Back in 2013-14 when Maryland considered and approved the launch of a regulated medical cannabis As part of the program, Bryan and Amity Hill began doing their homework to take advantage of the opportunity. The couple knew firsthand how patients can benefit from cannabis. Bryan’s father, a Naval Academy graduate and retired Navy aviator, had been diagnosed with esophageal cancer in Arizona back in 2011 and was prescribed morphine and opioid products to relieve the symptoms of the disease until his senior oncology nurse suggested medical cannabis (Arizona) began her MMJ program in Year 2011) to help with the chemotherapy and radiation he received. When the Maryland application process began in 2015, they traveled to Colorado and met up with Brett Roper (a CBE friend who passed away last holiday season), the Williams family, and Medicine Man Technology, with whom they were contracted to help with their application submitted on November 9, 2015 for a retail license.
Bryan attended Randolph Macon on an academic scholarship and started on the baseball team every 4 years to split the time between first base and catch. He has a degree in economics and also studied abroad in England. He and Amity, who graduated from Hollins College in Roanoke, VA with a degree in history, have been married for 14 years. After graduating, Bryan worked in public procurement before starting his own IT and logistics support firm in 2010.

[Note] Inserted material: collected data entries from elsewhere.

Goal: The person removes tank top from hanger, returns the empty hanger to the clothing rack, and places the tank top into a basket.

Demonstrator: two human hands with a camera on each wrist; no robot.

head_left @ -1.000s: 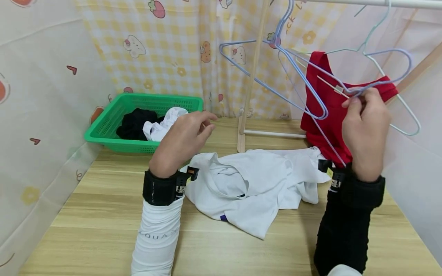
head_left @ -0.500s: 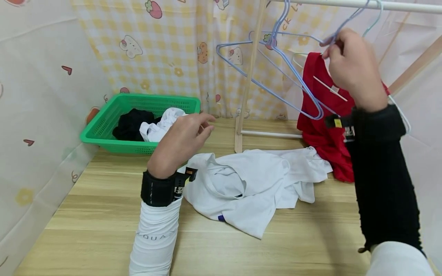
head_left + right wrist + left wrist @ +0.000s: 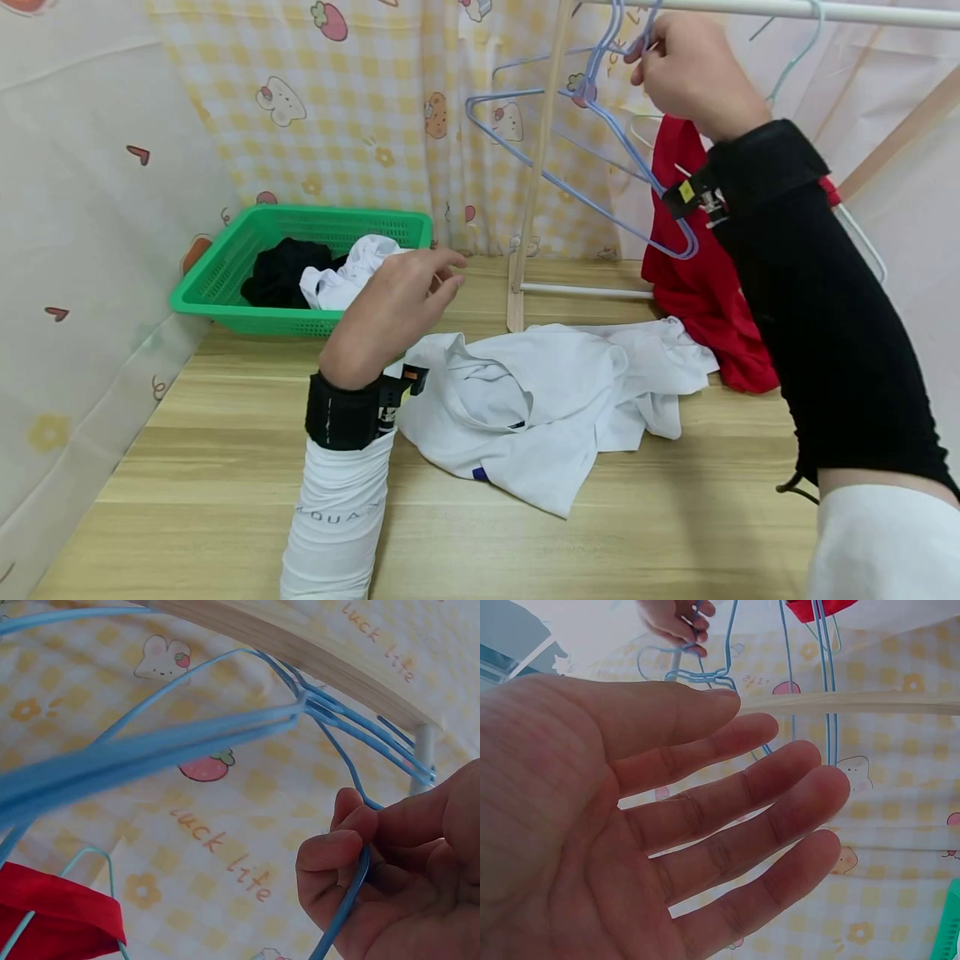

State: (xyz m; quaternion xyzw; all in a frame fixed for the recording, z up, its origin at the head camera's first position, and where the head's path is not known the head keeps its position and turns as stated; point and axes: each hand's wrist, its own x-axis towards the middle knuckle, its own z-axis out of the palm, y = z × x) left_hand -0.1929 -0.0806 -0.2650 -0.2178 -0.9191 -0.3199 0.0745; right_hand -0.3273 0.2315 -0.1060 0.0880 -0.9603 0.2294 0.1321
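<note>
Up at the white rail, my right hand (image 3: 693, 71) pinches a blue clothes hanger (image 3: 346, 904) near its hook. Beside it hang more blue hangers (image 3: 600, 204) close to the wooden post. In the left wrist view the fingers of my left hand (image 3: 727, 817) are relaxed and hold nothing; in the head view that hand hovers between the basket and a white shirt (image 3: 555, 375). The shirt lies spread on the table with its neckline toward the left. A red garment (image 3: 675, 250) hangs on a pale green hanger (image 3: 795, 62), partly hidden behind my right arm.
A green basket (image 3: 225, 310) at the back left holds a black cloth (image 3: 281, 273) and a white cloth (image 3: 345, 279). The rack's rail (image 3: 840, 12) runs along the upper right, on a wooden post (image 3: 534, 192). A checked curtain (image 3: 360, 100) closes off the back.
My right hand has gone up and leftward with the blue hanger, from in front of the red garment to the rail beside the other blue hangers. The left hand has stayed put.
</note>
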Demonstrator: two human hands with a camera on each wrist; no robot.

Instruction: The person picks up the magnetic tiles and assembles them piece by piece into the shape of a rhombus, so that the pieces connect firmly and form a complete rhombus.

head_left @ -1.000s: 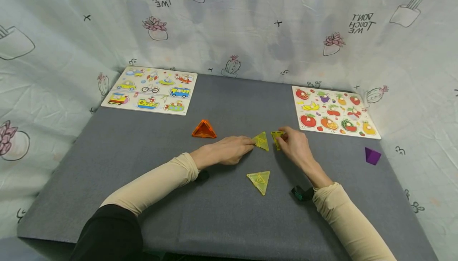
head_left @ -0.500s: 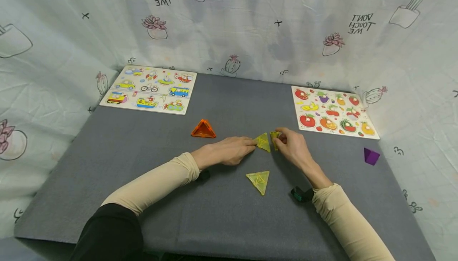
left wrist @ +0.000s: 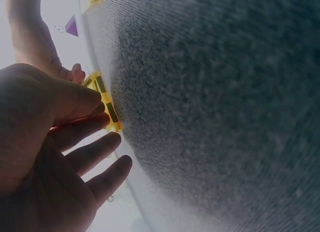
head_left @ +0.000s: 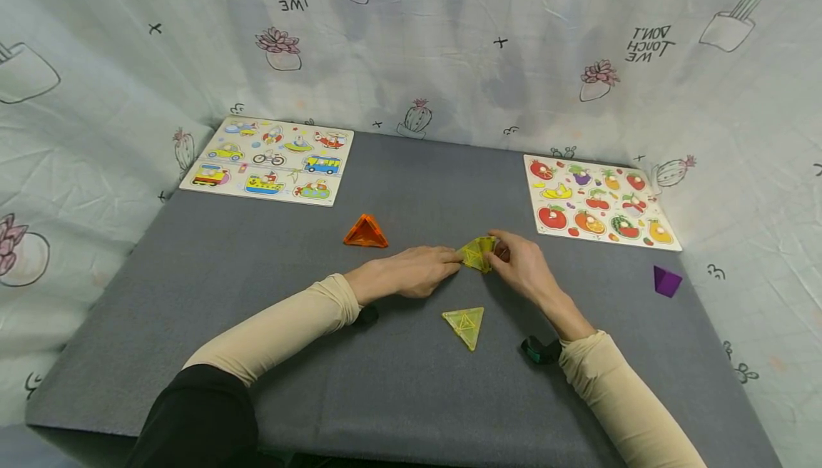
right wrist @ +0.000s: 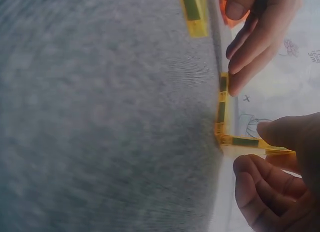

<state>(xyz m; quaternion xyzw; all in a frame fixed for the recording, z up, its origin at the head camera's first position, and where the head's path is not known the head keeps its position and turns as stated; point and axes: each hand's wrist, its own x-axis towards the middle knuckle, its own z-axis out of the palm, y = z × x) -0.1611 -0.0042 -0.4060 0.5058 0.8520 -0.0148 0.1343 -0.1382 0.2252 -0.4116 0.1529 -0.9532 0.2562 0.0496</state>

When Maryland placed contracts in December 2016, the Hill’s were one of 102 licenses issued. During phase 1 of the procurement process, Bryan began the so-called education process, met with legislators and leaders of community associations and participated in their events to raise the stigma surrounding cannabis in general at the Blue-Collar-Dundalk / Sparrows-Point they operate -Community dismantles target as a location for the Charm City Medicus (CCM) pharmacy. The community had been badly hit by the opioid crisis, and their work was designed to convince the community that they weren’t just a bunch of beaters, that their patients weren’t drug addicts, and that the pharmacy would work as a professional, strictly regulated company and not like local methadone clinics that the community was uncomfortable with.
They outlined and reviewed the Maryland patient card program, the products they would distribute, and the qualifying conditions they would meet. They expressed their plans to operate a tight ship that would be open to all qualified patients in a family-run setting. At one of these meetings, they happened to meet Nora Baublitz, president of the Berkshire Community Association, who introduced them to the owner of the building where CCM would ultimately live, along with a letter of confirmation for the location to the Maryland Medical Cannabis Commission (MMCC). .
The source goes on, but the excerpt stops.